I would love to know the answer!
I read section 302. I am reasonably capable at these things. I can't tell as a certainty but I expect that the respective interests of the two authors last only for the respective terms available to them even though that makes little sense in terms of a joint work. The work-made-for-hire interest is 120/95 and the non-wmfh interest is life plus 70. ? ? ?
Even more interesting, what if the composer writes several nearly identical passages and lets each of his children (or grandchildren, even the baby) 'select' which becomes part of the whole. They become co-composers.
In the case of a young grandchild, a clever composer could add half a century or mote to the copyright with this simple strategy.
It's an illustration, perhaps, of the inherent silliness of "life plus" copyright terms. The real silliness lies in the fact that, if the author is obscure, it's hard for anyone to know when the copyright expires. Life+ copyrights foolishly assume every author and composer is famous.
Fixed terms long enough to care for an author and spouse in their own age (but no more) make the most sense.
If one represents an aging and previously successful author, one strategy is to have his/her new works written as wmfh for a corporation in which heirs have an interest and then to avoid publication of those works for as long as possible. An obvious drawback could be the loss termination rights. But the desirability of preserving termination rights would depend on the type of work and the type of licensing available for that work.
I have a feeling that the Copyright term lasts until the longer of 120/95 or life of the individual plus 70 years.
They are putting forward poor session musicians as their poster children. The poor session musicians will get 45 years of additional income, they say.
I suspect, though, that most European session musicians don't get a royalty contract; that most session musicians are not in a strong enough bargaining position to get more than a flat fee. I suspect that the additional income from this term extension, if it is adopted, will go mainly to the labels, not to the musicians.
Hi,
In Europe we don't have a "work-for-hire" scheme like you do in the U.S.

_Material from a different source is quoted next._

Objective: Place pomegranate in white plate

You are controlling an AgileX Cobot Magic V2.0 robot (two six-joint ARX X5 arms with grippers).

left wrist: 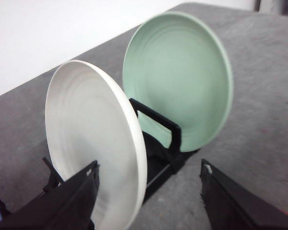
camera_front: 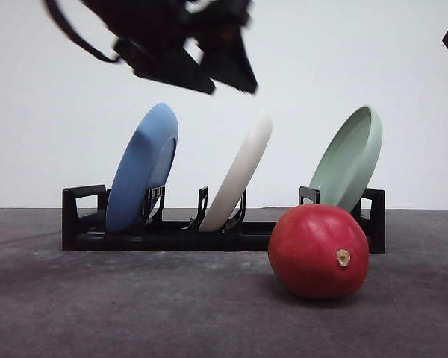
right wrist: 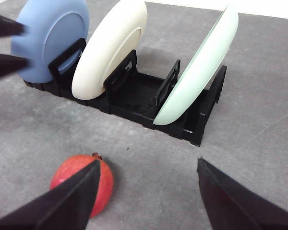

We basically have three types of works: those created by a single author; by several authors working jointly; or by several authors working under the supervision and coordination of a third person, which in no case can be considered the "author" of the work but the owner of the copyrights. Remember that moral rights are a big deal here, therefore in no event a company can be considered an author because this institution is reserved exclusively for natural persons.
The answer to your question in Europe is really simple: life plus 70 years, because the term is the same in any case, it only change when there is more than one author and they create a work under the abovementioned rules.
The European Commission has been trying for quite a long time to extend the term of the copyright rights for some of the neighboring right-holders (including performers and producers), and it seems that they will finally get it.
In Europe we have problems more important than the extension of this term.
Cheers!
Andy
Hi Andy, yes, I was asking the question under U.S. law.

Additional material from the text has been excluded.